I used to believe the narrative of communism as pure evil, but now I view that narrative as overly simplistic and think most evidence suggests that there was no better and viable alternative to communism in either of the two big communist powers, the USSR and China. These were both desperately poor countries when communists took over, and it’s not clear that communism in those two countries was more deadly and impoverishing than the most likely alternative.
Mark Z
May 1 2019 at 5:19pm
First of all, there’s a lot of daylight between liberal democracy and Bolshevism, and on the spectrum of good, through tolerable, to the worst possibly outcome, I think Bolshevism is pretty close to ‘worst possible outcome.’ Virtually any alternative would’ve been better, and I think that definitely includes something like the Kuomintang. I think China would’ve been decidedly worse off – not better off – had Mao come 25-30 years earlier (I can’t find any data comparing their relative economic performance around that time, so can’t say for sure; China was, though, much poorer to being with I think). Additionally, I disagree that communism made Russia more able to face the Nazis. If anything I think it did the opposite. The Soviets were pretty unprepared for the invasion, and they repelled it only with the aid of their climate and the fact that Germany was fighting a war on three fronts. China was easy prey for Japan because 1) Japan was fighting only China when it invaded, and 2) There was a much larger gap to begin with in technological and military sophistication between Japan and China than between Germany and Russia.

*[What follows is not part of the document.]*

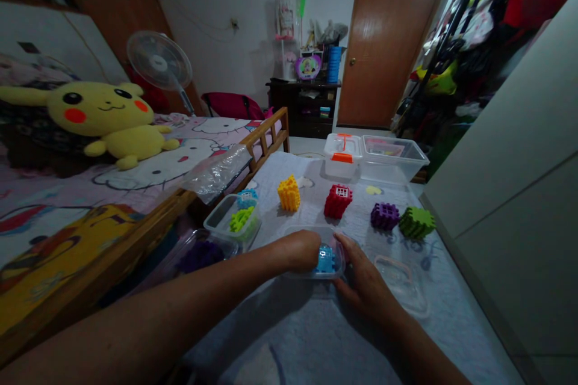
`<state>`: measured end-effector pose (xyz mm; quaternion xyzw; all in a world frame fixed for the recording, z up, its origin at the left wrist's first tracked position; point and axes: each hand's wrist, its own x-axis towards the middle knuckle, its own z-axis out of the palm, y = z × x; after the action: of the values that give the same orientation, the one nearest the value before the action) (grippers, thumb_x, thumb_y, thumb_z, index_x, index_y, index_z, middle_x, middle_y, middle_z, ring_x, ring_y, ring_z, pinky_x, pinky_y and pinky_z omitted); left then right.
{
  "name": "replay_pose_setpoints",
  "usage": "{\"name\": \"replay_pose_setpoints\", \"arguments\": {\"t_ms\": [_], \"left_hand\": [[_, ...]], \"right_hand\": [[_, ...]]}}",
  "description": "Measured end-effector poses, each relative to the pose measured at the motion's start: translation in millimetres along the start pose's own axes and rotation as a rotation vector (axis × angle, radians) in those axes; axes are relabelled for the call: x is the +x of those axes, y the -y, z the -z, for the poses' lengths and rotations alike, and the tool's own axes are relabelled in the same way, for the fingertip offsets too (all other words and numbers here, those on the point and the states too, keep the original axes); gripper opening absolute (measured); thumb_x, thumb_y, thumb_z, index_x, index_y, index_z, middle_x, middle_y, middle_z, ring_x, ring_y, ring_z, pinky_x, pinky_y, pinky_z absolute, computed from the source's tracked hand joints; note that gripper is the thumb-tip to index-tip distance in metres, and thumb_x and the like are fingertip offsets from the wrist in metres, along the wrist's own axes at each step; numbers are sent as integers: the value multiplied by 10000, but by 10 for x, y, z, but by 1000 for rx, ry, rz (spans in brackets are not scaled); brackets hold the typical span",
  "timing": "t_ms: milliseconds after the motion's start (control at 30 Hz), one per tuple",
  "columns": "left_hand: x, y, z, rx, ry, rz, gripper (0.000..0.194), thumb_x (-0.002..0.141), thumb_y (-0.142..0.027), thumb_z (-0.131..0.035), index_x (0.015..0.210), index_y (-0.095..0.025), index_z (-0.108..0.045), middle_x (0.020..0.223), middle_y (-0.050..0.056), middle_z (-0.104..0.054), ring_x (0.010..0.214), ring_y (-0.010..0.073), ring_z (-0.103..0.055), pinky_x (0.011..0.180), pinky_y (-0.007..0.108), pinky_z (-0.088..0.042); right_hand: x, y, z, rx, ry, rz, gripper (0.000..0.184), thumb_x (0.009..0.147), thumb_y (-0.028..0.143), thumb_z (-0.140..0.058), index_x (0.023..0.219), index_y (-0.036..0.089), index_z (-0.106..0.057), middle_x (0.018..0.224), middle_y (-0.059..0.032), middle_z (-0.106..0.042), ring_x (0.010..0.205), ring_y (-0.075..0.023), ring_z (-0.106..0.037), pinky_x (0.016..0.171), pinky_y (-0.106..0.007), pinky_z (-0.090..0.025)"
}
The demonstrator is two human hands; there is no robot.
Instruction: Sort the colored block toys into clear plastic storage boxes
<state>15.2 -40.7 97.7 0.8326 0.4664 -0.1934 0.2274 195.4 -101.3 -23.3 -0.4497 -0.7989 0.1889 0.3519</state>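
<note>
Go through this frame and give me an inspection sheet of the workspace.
Surface: pale grey quilted cloth, creased in places.
Job's things: clear plastic box with a blue toy block inside.
Clutter: yellow block, red block, purple block, green block, clear lid, clear tub, orange-handled box.
Grippers: left hand over the box, beside the block; right hand against the box's right edge.
Cables: thin wire along the back wall.
Surroundings: bed, Pikachu plush, stand fan, wooden door.
</note>
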Motion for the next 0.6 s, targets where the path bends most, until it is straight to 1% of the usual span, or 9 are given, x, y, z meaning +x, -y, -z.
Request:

Finally, I don’t think communism was remotely inevitable, nor an improvement over Tsarism. The early purges alone make that clear imo. I think Stolypin and Kerensky governments were definitely on shaky footing (the former might have ultimately evolved into constitutional monarchy; the latter into a some form of social democracy) but the early Bolshevik government was also very fragile. Why the latter survived and the former two didn’t does not seem like it was inevitable to me; it seems like a great deal of chance went into it.
Nick R
May 1 2019 at 11:19pm
Between the alternatives of Bolshevism and Czarism, the answer would seem a no-brainer. Lenin and his successors were more repressive and murderous than the Czars by an order of magnitude. It took over 30 years–until after the death of Stalin, for any softening in repression to take place. One can, on the other hand, easily imagine liberalization on the part of the Czars, who at least weren’t driven by ideology to create massive famines in their own dominions, or to institute murderous purges of their country’s elites on a monstrous scale.
Kurt Schuler
May 3 2019 at 8:08am
The crossword puzzle clue reminds me of Woody Allen’s quip that the Russian Revolution erupted when the serfs finally realized that the Czar and the Tsar were the same person. It would have been more accurate had it said “Pre-February Revolution leaders.”
Christopher Evans
May 3 2019 at 2:42pm
Vermont just recently re-named Columbus Day. Perhaps we could re-purpose May Day for the memory of all victim’s of Communists. What if a group of homeless VT citizens were to take over one of Bernie Sanders’ houses…..
Theodore Lopez
May 5 2019 at 10:06am
Tsars or Czars. The Karensky Government aka The Provisional Russian Government. It was bad because the Karensky Government might have resulted in something approaching a liberal demo ratic republic if not for the Bolshevik coup.